Na transfiguração do real em que o mito e a fantasia transcendem a lógica
racionalista, Tutaméia se inscreve como obra que contém as confissões mais íntimas de
seus narradores envolvidos poeticamente em metamorfoses lexicais e sintáticas. É o
caso da narradora-protagonista de “Esses Lopes”. Não por acaso, esse conto compõe o
conjunto encabeçado pelo primeiro prefácio, “Aletria e Hermenêutica”, uma pequena
antologia de anedotas insólitas que versa sobre o absurdo ou o nonsense. Aletria é uma
massa fina que bem cozida serve para fazer doce, mas no título do prefácio o termo
remete à arte de ler a vida em seu supra-senso; Hermenêutica, por sua vez, é a arte de
tecer a vida, “Sintetiza em si [...] o mecanismo dos mitos – sua formulação sensificadora
e concretizante, de malhas para captar o incognoscível” (p. 519). A proposta nesse
prefácio é de se ler a vida em seu “supra-senso” ou no “não-senso”, porque “o não-
senso, crê-se, reflete por um triz a coerência do mistério geral, que nos envolve e cria. A
vida também é para ser lida. Não literalmente, mas em seu supra-senso. Está-se a achar
que se ri. Veja-se Platão, que nos dá o ‘Mito da Caverna’”. (p. 519)
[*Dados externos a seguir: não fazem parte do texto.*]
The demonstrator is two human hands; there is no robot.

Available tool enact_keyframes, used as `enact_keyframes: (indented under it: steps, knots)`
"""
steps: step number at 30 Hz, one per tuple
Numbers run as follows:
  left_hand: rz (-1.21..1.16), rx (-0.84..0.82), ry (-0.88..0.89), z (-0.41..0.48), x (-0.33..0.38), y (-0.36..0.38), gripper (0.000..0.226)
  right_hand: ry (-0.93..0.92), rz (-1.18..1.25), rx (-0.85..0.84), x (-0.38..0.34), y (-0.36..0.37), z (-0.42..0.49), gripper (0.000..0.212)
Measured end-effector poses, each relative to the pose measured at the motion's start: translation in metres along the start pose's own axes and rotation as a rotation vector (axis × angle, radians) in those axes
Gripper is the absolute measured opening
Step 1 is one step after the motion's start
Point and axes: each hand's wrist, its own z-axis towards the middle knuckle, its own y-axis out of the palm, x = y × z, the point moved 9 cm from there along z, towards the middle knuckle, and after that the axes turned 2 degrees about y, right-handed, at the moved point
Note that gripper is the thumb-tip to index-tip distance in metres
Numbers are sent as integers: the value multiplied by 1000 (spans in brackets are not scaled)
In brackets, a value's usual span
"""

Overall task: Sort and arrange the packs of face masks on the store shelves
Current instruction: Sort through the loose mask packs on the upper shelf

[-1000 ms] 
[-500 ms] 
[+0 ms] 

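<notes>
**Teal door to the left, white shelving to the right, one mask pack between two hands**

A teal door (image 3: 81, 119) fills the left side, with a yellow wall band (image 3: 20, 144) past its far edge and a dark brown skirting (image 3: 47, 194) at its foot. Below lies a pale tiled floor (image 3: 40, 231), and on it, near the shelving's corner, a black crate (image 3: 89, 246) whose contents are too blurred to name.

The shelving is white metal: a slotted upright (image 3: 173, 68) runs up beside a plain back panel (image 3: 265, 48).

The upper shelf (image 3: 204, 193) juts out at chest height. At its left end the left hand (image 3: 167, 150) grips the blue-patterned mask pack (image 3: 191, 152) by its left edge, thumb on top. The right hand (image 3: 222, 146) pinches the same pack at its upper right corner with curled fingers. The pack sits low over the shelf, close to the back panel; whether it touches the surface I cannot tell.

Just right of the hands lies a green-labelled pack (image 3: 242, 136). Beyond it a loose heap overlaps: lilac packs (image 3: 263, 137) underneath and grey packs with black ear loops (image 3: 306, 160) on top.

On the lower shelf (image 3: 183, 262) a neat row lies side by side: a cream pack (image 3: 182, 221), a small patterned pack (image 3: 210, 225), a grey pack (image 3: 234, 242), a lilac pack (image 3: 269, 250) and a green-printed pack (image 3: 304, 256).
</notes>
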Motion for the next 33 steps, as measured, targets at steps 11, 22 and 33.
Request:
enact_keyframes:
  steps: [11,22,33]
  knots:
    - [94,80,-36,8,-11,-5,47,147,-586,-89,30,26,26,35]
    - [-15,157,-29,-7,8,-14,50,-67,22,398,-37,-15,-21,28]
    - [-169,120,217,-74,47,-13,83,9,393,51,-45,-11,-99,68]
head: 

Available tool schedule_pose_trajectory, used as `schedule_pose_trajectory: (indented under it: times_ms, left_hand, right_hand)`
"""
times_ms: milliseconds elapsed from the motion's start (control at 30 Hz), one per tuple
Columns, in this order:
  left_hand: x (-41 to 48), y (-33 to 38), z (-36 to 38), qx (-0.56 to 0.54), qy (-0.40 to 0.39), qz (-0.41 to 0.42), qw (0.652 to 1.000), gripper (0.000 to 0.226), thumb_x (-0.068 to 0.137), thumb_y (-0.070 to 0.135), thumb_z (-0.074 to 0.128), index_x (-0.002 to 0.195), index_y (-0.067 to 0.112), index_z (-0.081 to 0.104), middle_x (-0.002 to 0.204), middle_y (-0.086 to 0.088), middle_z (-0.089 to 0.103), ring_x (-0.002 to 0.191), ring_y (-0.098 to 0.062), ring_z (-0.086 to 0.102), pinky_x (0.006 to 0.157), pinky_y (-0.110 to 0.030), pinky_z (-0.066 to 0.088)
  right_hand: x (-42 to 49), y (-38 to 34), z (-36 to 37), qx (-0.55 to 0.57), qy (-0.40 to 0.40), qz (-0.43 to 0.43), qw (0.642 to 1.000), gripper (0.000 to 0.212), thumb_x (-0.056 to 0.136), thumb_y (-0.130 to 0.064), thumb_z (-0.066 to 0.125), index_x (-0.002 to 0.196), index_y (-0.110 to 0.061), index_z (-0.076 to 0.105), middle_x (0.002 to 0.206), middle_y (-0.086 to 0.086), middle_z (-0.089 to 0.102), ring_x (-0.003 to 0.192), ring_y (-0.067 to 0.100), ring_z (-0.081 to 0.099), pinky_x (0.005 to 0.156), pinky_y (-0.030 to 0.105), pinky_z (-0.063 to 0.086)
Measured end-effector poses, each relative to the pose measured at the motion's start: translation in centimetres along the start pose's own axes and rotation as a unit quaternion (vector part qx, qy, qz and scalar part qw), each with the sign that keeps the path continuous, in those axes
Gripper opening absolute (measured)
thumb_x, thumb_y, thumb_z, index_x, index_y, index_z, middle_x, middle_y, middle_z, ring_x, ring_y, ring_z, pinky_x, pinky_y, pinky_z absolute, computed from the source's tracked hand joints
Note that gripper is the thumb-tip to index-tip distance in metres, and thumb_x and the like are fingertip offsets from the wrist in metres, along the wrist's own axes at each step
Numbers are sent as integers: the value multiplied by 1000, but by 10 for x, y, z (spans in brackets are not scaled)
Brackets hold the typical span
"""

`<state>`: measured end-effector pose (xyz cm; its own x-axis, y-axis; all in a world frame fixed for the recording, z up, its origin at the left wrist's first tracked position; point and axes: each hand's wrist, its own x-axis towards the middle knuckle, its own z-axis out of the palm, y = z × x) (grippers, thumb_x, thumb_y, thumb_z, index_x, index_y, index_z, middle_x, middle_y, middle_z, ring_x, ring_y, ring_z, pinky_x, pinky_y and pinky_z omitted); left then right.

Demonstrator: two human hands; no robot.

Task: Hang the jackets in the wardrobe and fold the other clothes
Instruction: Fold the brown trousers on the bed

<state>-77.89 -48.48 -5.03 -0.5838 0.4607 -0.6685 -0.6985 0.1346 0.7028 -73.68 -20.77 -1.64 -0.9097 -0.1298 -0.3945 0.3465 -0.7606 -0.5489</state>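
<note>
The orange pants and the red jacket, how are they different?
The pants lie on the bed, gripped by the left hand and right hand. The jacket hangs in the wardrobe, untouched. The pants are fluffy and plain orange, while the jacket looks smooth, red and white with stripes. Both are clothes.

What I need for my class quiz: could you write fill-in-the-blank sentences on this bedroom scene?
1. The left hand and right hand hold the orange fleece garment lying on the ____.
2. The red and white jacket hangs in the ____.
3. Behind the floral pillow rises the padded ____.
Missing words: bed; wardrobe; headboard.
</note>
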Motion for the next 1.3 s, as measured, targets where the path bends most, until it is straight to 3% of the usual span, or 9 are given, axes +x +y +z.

Ao contrário de uma narrativa tradicional em que o ambiente é o centro e o
homem fica em segundo plano como seu mero representante, no conto em questão,
Flausina é um ser múltiplo que tem merecido olhares contraditórios, ela própria é quem
delineia o seu itinerário, constituindo-se no eixo motriz da narrativa, por isso paisagem
e ambiente só são vistos pelo leitor através dela, personagem que escancha os planos da
lógica. Em sua tipicidade, a personagem causa estranhamento ao leitor, provoca-lhe ao
mesmo tempo o riso e o susto, propondo a leitura de um périplo insólito em que o
sublime dribla com o grotesco, e assim a trama se constrói por caminhos diversos que se
bifurcam em sua interpretação. No Prefácio, lê-se:
Nem será sem razão que a palavra ‘graça’ guarde os sentidos de gracejo, de
dom sobrenatural, de atrativo. No terreno do humor, imenso em confins vários,
pressentem-se mui hábeis pontos e caminhos. E que na prática da arte
comicidade e humorismo atuem como catalizadores ou sensibilizantes ao
alegórico espiritual e ao não-prosaico, é verdade que se confere de modo
grande. (ROSA, 1994:519)
Catalizadora da atenção do leitor de modo ora cômico ora trágico, a
protagonista-narradora dele não esconde suas artimanhas ao declarar: “Fiz que quis:
saquei malinas lábias.” (p. 563), ou: “Regi de alisar por fora a vida. Deitada é que eu
achava o somenos do mundo, camisolas do demônio” (p. 564). Representada assim, a
vida de Flausina passa a ser vista por ela mesma no espelho, uma vida que requer outra
leitura, pois, como diz o Prefácio “Aletria e Hermenêutica”, “A vida é para ser lida.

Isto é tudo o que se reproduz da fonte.